## What you have to do
Your response should consist of every line below, reproduced without alteration.

## Input data

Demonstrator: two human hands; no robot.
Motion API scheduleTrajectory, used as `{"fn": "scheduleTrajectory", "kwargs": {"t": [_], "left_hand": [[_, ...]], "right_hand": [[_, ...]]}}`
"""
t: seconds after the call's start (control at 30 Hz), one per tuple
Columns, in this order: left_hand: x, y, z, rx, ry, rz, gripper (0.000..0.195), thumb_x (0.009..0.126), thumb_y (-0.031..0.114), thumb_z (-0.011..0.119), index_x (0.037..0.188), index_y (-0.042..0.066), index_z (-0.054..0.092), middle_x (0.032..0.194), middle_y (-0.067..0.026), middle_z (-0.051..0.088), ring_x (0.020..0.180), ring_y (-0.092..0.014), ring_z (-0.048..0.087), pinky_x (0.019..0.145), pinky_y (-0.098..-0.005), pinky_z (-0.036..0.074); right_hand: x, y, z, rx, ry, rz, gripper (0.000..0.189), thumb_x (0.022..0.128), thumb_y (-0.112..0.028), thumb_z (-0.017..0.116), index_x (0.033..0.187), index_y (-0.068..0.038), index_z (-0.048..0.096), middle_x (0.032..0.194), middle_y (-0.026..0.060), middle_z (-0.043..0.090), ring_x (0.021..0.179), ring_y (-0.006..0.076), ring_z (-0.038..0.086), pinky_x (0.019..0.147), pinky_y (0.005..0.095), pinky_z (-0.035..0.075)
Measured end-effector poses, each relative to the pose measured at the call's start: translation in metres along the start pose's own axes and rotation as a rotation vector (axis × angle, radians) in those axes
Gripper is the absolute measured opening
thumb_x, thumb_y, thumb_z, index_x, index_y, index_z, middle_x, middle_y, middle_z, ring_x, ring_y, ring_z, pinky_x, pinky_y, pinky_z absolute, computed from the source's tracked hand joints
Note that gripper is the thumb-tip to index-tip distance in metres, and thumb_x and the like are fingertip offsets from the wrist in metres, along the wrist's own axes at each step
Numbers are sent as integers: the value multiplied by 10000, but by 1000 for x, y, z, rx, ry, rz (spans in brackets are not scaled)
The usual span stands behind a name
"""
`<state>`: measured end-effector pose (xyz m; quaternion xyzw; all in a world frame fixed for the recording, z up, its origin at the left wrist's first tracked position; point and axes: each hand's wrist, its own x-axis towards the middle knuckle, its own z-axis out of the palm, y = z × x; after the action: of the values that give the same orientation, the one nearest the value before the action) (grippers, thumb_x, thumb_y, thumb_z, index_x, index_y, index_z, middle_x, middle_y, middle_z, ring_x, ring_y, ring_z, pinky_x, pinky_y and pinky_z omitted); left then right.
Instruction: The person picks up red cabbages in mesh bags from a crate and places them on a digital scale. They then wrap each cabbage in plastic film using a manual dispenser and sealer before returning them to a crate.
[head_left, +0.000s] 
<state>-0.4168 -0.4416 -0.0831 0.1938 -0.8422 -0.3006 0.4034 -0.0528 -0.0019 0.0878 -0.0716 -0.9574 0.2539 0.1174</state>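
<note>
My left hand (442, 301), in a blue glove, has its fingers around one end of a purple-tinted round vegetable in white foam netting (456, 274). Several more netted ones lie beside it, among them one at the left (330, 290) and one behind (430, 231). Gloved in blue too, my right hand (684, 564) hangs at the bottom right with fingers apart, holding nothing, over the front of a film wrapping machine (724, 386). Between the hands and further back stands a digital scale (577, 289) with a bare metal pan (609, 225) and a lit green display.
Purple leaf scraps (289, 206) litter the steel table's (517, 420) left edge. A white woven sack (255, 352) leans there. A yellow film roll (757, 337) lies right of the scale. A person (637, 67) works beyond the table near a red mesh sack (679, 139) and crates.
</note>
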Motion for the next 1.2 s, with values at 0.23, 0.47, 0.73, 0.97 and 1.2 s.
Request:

## Answer to the exercise
Demonstrator: two human hands; no robot.
Motion API scheduleTrajectory, used as `{"fn": "scheduleTrajectory", "kwargs": {"t": [_], "left_hand": [[_, ...]], "right_hand": [[_, ...]]}}`
"""
t: seconds after the call's start (control at 30 Hz), one per tuple
Columns, in this order: left_hand: x, y, z, rx, ry, rz, gripper (0.000..0.195), thumb_x (0.009..0.126), thumb_y (-0.031..0.114), thumb_z (-0.011..0.119), index_x (0.037..0.188), index_y (-0.042..0.066), index_z (-0.054..0.092), middle_x (0.032..0.194), middle_y (-0.067..0.026), middle_z (-0.051..0.088), ring_x (0.020..0.180), ring_y (-0.092..0.014), ring_z (-0.048..0.087), pinky_x (0.019..0.145), pinky_y (-0.098..-0.005), pinky_z (-0.036..0.074); right_hand: x, y, z, rx, ry, rz, gripper (0.000..0.189), thumb_x (0.022..0.128), thumb_y (-0.112..0.028), thumb_z (-0.017..0.116), index_x (0.033..0.187), index_y (-0.068..0.038), index_z (-0.048..0.096), middle_x (0.032..0.194), middle_y (-0.026..0.060), middle_z (-0.043..0.090), ring_x (0.021..0.179), ring_y (-0.006..0.076), ring_z (-0.038..0.086), pinky_x (0.019..0.147), pinky_y (0.005..0.095), pinky_z (-0.035..0.075)
Measured end-effector poses, each relative to the pose measured at the call's start: translation in metres along the start pose's own axes and rotation as a rotation vector (axis × angle, radians) in those axes
Gripper is the absolute measured opening
thumb_x, thumb_y, thumb_z, index_x, index_y, index_z, middle_x, middle_y, middle_z, ring_x, ring_y, ring_z, pinky_x, pinky_y, pinky_z absolute, computed from the source's tracked hand joints
Note that gripper is the thumb-tip to index-tip distance in metres, and thumb_x and the like are fingertip offsets from the wrist in metres, along the wrist's own axes at each step
Numbers are sent as integers: the value multiplied by 10000, but by 1000 for x, y, z, rx, ry, rz (spans in brackets are not scaled)
The usual span stands behind a name
"""
`<state>`: measured end-effector pose (xyz m; quaternion xyzw; all in a world frame fixed for the recording, z up, its origin at the left wrist's first tracked position; point and axes: each hand's wrist, its own x-axis towards the middle knuckle, its own z-axis out of the palm, y = z × x; after the action: of the values that give the same orientation, the one nearest the value before the action) (grippers, thumb_x, thumb_y, thumb_z, index_x, index_y, index_z, middle_x, middle_y, middle_z, ring_x, ring_y, ring_z, pinky_x, pinky_y and pinky_z omitted); left then right.
Instruction: The person picks up red cabbages in mesh bags from a crate and places them on a digital scale. They then wrap each cabbage in plastic film using a manual dispenser and sealer before returning them to a crate.
[head_left, +0.000s] 
<state>-0.4168 -0.4416 -0.0831 0.1938 -0.8422 -0.3006 0.4034 -0.0528 -0.0019 0.0878 -0.0716 -0.9574 0.2539 0.1174</state>
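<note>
My left hand (442, 301), in a blue glove, has its fingers around one end of a purple-tinted round vegetable in white foam netting (456, 274). Several more netted ones lie beside it, among them one at the left (330, 290) and one behind (430, 231). Gloved in blue too, my right hand (684, 564) hangs at the bottom right with fingers apart, holding nothing, over the front of a film wrapping machine (724, 386). Between the hands and further back stands a digital scale (577, 289) with a bare metal pan (609, 225) and a lit green display.
Purple leaf scraps (289, 206) litter the steel table's (517, 420) left edge. A white woven sack (255, 352) leans there. A yellow film roll (757, 337) lies right of the scale. A person (637, 67) works beyond the table near a red mesh sack (679, 139) and crates.
</note>
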Motion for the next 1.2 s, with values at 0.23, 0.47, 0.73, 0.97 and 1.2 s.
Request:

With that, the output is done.